Однако ему пришлось перенаправить ближайшее лезвие. Ещё четыре тортаса палили по нему с разных сторон, и если он не убьёт одного из них, то получит попадание, от которого не сможет закрыться. Это значило, что последний тортас, целящийся в Ланкастер, сможет сделать один выстрел из рэйлгана. Некоторые вещи были неминуемы.
В его разуме мелькнул образ — тела Керэн и Грэма, разорванные и изломанные до состояния почти неузнаваемых комков плоти. «Она не спустилась в подземелье», — осознал он. Вместо этого она пошла помогать Грэму, и увеличившееся сопротивление в том месте изменило весовые коэффициенты при принятии машиной решения о том, в какую часть стен целиться.
Игнорируя предупреждения чувства опасности, он послал лезвие обратно к собиравшемуся стрелять по замку тортасу. Если он сможет подрезать ему ногу, то собьёт прицел… но времени было мало. Одновременно он создал для защиты своей спины импровизированный щит, влив в него силу, и надеясь, что этого хватит.
Вращающееся лезвие порвало ногу тортаса как раз в момент выстрела рэйлгана. Часть замковой стены взорвалась облаком камней и пыли, а затем Мэттью ощутил, как пулемёт проигнорированной им машины открыл стрельбу по его укрытой щитом спине.
Сила сотен попаданий по щиту отбросила его вперёд. Когда он упал на землю, управлявший Тессерактом Дурака посох вылетел из его руки, и когда три остальных тортаса открыли огонь, Мэттью ощутил, что его концентрация даёт слабину. Теперь по нему стреляло четыре пулемёта, и даже его впечатляющая сила имела пределы.
«Надо опуститься», — подумал он. Создать дыру и укрыться в ней было единственным способом пережить обстрел, но он не мог выделить на такую попытку силы и концентрации. Перенаправление даже малой часть силы привело бы к почти мгновенной аннигиляции. Вместо этого он удвоил усилия по поддержанию щита, одновременно направляя пространственные лезвия к нападающим.
«Один готов, второй, третий…». Почти готово. «Ещё несколько секунд». Последний тортас всё ещё стрелял, когда Мэттью ощутил, как силы его покинули. Его разум раскололся на полные боли части, когда щит схлопнулся, и агония была столь велика, что он почти не почувствовал попадания в его тело пулемётной очереди.

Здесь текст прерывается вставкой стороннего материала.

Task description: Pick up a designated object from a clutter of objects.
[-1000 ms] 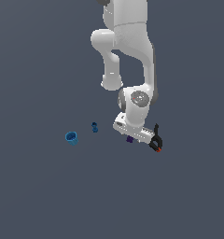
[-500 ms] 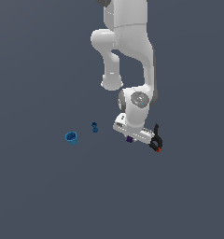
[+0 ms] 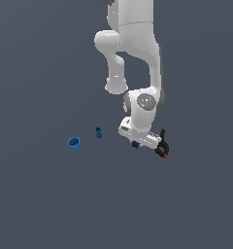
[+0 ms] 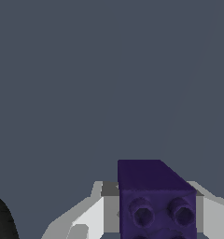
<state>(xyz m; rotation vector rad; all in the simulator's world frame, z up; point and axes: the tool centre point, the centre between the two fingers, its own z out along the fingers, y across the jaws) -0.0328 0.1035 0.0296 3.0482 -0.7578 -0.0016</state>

Мир растворился в красных и чёрных вспышках.
Глава 3
Я парил над городом из блестящего металла. Ну, слово «город» возможно было не лучшим способом его описать. АНСИС на самом деле не создавал городов. Будь Керэн здесь, она наверное назвала бы это заводом. Как бы он ни назывался, выглядел он впечатляюще. Он тянулся на десять мил во всех направлениях, и кто знает, какие чудища появлялись из него на свет.
«Насколько быстро они эти штуки строят?» — задумался я. Это был уже третий найденный мною с момента моего возвышения объект.
«Возвышением» я решил называть мою трансформацию. Это звучало гораздо лучше, чем «скатывание в порок». Честно говоря, я понятия не имел, что думать о моём нынешнем состоянии. Я стал живым парадоксом, или, быть может, неживым парадоксом… были применимы оба термина. Обладая немыслимыми объёмами эйсара, сосредоточения самой жизни, я тем не менее был полон тёмной силы пустоты. Я был живым пламенем, скованным цепями смерти.
В отличие от моей трансформации годы тому назад, когда я был вынужден стать шиггрэс, в этот раз было по-другому. Во-первых, я был действительно собой, по крайней мере в том смысле, что моя душа не была заточена в темницу, наблюдая за тем, как симулякр моего разума притворяется мной. Мои эмоции никуда не делись, но перспектива моя была перекошена.
Очень немногое казалось мне важным. Я по-прежнему испытывал чувства, вроде гнева, любви, ненависти, даже вины — но они были более отдалёнными. Мир — нет, даже вселенная — был огромен, и моё в нём место было гораздо большим, чем раньше. Маленькие проблемы моего прежнего существования казались несколько мелочными.
В некоторых отношениях я пытался действовать согласно моим прежним приоритетам. АНСИС определённо казался важной проблемой. Но, с другой стороны, что есть один мир, когда их существует бесконечное множество? Цикл жизни и смерти происходил в каждом из них. В одних пустота побеждала, в других побеждало живое сердце эйсара, душа сознания — Иллэниэл.
Я был ни тем, ни другим, и одновременно обоими — и это было не важно. Какую бы сторону я ни принял, ничто бы не изменилось. Пустота была обширнее, бесконечная ночь, на фоне которой яркие звёзды живых миров казались маленькими, но даже если бы я решил затушить свет, его всегда оставалось ещё. Таким же образом устранение бесконечного наступления смерти и энтропии было невозможным.